**PROMPT**. Scan the records for lines with the word "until", and copy every such line.

**Entries taken from a collection**.
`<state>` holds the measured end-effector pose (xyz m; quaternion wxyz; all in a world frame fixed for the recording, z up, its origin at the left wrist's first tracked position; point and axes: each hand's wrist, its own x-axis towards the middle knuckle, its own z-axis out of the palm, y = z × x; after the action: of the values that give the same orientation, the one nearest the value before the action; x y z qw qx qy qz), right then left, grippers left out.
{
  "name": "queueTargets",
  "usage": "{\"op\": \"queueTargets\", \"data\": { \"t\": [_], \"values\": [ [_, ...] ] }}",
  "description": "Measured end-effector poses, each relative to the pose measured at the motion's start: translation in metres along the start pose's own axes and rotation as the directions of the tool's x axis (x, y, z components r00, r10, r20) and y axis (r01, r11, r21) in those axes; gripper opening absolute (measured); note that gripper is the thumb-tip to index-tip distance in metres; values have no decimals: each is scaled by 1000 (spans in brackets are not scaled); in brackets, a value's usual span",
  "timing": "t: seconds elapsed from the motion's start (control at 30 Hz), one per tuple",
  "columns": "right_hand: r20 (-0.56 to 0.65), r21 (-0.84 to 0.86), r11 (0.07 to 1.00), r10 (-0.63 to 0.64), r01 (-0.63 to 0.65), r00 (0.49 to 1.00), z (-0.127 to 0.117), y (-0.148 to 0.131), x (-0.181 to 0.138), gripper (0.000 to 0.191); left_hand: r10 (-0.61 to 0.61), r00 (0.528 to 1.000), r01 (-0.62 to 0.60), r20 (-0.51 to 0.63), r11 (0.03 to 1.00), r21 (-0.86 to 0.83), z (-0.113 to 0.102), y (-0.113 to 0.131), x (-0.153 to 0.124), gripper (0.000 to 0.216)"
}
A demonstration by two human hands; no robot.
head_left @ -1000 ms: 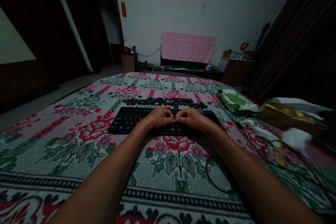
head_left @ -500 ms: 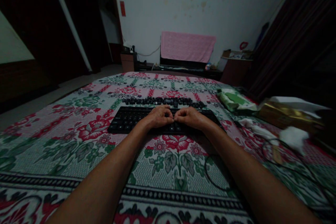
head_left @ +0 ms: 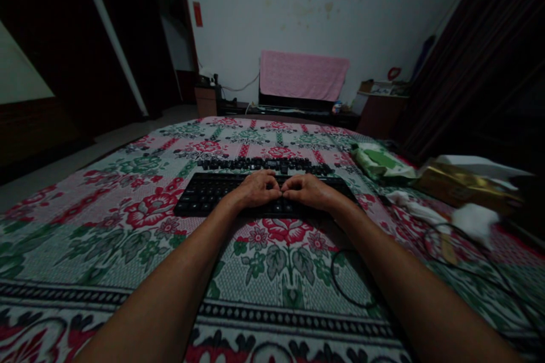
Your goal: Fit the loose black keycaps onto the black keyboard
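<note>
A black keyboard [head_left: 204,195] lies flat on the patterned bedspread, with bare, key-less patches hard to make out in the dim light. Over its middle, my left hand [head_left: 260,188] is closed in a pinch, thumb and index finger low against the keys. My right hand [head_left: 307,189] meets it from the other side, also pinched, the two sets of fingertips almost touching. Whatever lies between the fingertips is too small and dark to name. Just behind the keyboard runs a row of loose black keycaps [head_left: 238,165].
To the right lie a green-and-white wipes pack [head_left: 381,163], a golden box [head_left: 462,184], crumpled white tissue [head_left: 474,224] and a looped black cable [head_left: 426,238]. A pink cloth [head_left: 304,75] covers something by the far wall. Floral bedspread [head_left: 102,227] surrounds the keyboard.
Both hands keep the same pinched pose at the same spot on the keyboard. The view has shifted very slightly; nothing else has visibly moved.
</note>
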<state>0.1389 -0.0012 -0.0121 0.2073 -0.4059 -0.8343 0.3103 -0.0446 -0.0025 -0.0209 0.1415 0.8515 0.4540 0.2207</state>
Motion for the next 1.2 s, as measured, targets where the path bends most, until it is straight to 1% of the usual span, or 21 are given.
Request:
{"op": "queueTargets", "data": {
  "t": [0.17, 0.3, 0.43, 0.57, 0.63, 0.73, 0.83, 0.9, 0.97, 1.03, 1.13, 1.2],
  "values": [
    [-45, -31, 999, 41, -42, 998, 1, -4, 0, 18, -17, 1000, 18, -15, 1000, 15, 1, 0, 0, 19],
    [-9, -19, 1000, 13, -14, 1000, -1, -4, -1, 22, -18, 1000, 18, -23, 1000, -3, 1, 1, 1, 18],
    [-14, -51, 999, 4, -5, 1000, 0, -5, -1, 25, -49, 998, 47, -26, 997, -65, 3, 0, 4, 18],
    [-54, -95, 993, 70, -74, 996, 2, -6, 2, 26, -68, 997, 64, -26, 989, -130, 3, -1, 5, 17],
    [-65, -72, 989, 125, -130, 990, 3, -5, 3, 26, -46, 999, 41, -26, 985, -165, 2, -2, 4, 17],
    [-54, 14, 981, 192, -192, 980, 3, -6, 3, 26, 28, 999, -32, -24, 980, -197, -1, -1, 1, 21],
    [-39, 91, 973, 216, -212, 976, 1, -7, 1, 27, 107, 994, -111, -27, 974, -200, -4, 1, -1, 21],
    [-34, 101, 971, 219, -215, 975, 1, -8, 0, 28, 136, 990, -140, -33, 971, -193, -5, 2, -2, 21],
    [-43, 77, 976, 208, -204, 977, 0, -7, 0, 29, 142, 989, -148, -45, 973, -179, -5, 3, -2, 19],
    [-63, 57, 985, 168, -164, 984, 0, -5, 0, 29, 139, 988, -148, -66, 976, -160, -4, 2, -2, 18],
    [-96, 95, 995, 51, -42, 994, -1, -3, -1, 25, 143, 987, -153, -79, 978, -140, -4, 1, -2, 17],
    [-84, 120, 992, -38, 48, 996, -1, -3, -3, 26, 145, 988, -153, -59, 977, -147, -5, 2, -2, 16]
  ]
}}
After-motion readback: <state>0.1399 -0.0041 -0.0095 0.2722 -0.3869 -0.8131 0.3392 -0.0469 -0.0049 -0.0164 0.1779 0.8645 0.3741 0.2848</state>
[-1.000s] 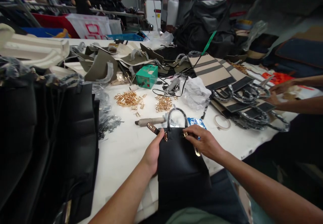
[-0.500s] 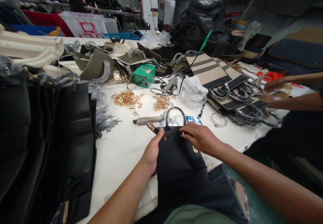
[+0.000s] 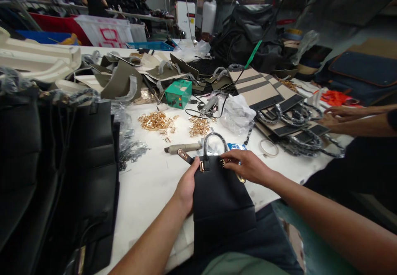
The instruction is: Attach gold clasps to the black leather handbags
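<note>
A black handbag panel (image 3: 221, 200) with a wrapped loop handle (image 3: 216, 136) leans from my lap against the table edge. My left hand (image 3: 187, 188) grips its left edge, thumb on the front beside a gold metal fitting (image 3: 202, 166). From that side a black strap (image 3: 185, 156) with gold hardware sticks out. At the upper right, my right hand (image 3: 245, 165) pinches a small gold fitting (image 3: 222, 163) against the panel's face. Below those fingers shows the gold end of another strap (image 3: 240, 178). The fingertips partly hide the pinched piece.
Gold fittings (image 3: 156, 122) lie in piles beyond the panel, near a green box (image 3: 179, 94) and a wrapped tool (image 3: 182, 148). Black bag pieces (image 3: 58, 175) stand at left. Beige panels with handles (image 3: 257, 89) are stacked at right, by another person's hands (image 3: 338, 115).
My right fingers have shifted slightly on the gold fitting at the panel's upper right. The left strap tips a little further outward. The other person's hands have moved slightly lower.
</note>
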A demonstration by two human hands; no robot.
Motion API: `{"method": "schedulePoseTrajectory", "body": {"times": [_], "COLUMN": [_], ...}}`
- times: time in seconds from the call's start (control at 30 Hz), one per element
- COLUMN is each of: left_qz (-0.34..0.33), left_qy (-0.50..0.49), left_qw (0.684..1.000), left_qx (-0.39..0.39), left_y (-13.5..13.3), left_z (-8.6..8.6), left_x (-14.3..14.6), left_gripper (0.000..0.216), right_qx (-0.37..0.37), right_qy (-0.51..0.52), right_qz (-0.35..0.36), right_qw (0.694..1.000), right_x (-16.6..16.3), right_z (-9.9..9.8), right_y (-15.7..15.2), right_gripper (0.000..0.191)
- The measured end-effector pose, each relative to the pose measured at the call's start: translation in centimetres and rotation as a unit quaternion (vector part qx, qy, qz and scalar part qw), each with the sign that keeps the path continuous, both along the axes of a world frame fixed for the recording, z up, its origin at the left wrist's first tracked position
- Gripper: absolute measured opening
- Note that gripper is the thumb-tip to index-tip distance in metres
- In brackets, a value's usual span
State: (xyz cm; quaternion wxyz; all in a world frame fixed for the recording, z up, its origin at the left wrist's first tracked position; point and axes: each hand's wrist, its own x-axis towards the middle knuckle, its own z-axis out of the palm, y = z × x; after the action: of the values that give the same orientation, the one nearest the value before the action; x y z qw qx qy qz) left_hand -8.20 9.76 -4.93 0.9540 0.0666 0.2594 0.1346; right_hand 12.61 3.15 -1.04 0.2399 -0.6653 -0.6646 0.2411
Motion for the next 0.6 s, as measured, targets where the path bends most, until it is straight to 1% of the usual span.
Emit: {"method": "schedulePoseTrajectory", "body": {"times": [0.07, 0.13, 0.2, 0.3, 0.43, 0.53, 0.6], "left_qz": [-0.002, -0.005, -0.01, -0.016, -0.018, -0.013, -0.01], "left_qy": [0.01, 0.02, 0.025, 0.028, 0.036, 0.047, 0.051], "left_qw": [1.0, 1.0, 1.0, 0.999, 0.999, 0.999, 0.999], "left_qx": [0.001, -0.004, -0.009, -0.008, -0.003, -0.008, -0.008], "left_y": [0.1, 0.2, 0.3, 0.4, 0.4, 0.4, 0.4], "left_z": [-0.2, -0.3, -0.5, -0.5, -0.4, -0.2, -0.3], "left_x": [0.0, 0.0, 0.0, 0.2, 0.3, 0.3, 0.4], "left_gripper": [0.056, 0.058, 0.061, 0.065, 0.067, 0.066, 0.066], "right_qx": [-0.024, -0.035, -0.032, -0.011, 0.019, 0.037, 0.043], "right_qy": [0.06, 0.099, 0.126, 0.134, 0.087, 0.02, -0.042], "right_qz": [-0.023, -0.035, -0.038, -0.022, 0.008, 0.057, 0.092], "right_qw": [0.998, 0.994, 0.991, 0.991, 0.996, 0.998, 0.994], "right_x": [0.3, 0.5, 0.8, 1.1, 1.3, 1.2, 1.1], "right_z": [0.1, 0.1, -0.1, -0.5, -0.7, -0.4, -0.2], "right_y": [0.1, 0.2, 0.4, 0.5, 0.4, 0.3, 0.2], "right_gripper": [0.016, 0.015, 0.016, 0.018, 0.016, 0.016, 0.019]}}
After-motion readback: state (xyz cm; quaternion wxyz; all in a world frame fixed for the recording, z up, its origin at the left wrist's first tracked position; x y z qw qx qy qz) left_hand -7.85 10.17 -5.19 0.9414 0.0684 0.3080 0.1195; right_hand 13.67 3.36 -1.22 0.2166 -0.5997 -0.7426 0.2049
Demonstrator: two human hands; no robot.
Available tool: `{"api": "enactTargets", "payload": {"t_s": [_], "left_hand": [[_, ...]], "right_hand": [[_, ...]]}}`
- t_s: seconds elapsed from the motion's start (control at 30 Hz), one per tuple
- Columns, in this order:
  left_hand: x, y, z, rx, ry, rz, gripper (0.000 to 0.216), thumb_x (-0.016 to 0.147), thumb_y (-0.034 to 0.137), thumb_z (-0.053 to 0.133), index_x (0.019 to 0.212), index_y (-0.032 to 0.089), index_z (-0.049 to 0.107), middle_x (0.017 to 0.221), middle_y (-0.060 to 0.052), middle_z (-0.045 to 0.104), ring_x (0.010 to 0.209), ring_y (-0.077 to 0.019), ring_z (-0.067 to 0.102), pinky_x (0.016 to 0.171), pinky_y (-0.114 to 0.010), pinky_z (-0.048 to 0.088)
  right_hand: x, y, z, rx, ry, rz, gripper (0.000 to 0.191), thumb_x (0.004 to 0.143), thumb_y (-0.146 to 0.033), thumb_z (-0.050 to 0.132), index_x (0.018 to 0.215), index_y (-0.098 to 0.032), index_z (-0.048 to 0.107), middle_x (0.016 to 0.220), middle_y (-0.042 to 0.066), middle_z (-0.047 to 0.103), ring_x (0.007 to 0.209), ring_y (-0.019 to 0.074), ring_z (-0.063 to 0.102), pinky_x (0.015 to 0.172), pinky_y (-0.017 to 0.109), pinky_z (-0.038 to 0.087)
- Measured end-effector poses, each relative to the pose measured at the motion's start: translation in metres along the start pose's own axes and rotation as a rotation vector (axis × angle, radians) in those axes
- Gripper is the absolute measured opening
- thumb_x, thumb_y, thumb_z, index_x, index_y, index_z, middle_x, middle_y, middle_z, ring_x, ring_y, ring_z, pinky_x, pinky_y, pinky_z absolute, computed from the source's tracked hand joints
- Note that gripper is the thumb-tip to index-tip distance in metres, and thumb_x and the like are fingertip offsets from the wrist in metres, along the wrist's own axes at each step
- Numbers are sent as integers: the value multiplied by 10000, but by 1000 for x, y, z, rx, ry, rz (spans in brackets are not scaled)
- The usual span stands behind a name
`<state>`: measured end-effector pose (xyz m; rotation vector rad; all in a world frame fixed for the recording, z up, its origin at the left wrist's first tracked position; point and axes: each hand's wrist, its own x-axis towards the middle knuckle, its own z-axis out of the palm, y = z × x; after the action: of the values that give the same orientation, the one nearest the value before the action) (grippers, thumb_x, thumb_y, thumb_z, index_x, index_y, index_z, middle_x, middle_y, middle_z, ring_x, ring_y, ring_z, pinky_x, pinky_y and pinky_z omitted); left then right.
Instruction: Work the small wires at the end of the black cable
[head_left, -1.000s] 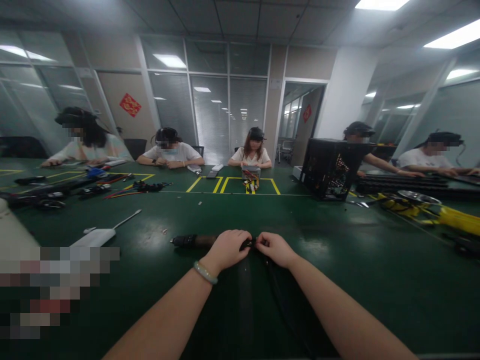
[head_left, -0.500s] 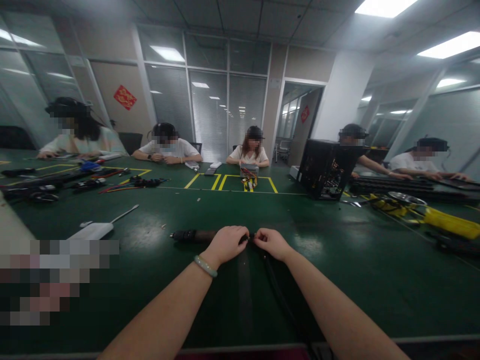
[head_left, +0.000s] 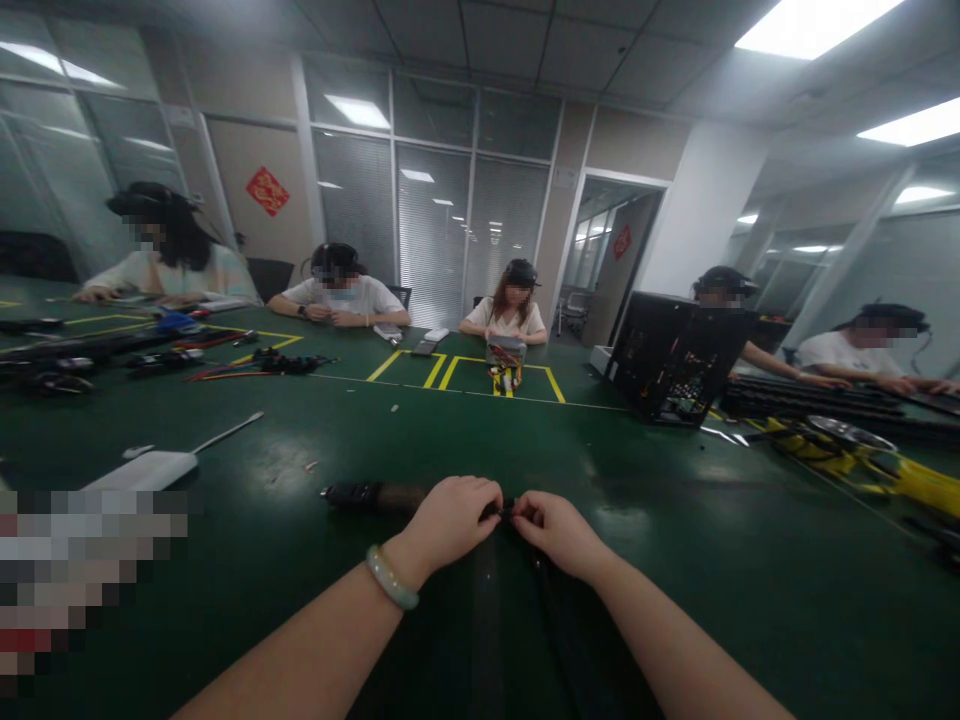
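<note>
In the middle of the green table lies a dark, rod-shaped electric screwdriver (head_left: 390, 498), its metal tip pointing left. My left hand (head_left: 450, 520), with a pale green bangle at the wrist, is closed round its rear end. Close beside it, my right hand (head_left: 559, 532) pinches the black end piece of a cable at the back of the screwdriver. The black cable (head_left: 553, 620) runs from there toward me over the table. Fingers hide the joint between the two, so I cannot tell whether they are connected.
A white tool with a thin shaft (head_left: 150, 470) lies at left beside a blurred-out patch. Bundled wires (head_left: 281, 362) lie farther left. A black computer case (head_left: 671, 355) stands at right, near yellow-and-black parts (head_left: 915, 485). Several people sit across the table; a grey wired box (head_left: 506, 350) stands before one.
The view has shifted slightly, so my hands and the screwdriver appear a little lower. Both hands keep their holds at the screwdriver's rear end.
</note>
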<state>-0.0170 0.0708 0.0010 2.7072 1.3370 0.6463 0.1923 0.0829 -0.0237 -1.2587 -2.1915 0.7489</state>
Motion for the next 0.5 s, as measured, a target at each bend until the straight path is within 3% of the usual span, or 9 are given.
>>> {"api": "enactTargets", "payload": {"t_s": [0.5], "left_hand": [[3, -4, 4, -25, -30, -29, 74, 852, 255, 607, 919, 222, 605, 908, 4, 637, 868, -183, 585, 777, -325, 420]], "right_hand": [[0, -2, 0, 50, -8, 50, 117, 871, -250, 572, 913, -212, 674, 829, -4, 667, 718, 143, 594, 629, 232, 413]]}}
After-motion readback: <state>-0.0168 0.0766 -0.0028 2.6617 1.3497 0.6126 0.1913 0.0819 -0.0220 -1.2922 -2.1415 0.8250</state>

**REPLY**.
Motion for the next 1.2 s, as measured, targets where the path bends most, until it is straight to 1% of the usual span, or 21 are given.
Motion for the next 0.6 s, as measured, targets where the path bends most, until it is straight to 1% of the usual span.
Motion for the next 0.5 s, as measured, a target at each bend until the straight path is within 3% of the usual span, or 9 are given.

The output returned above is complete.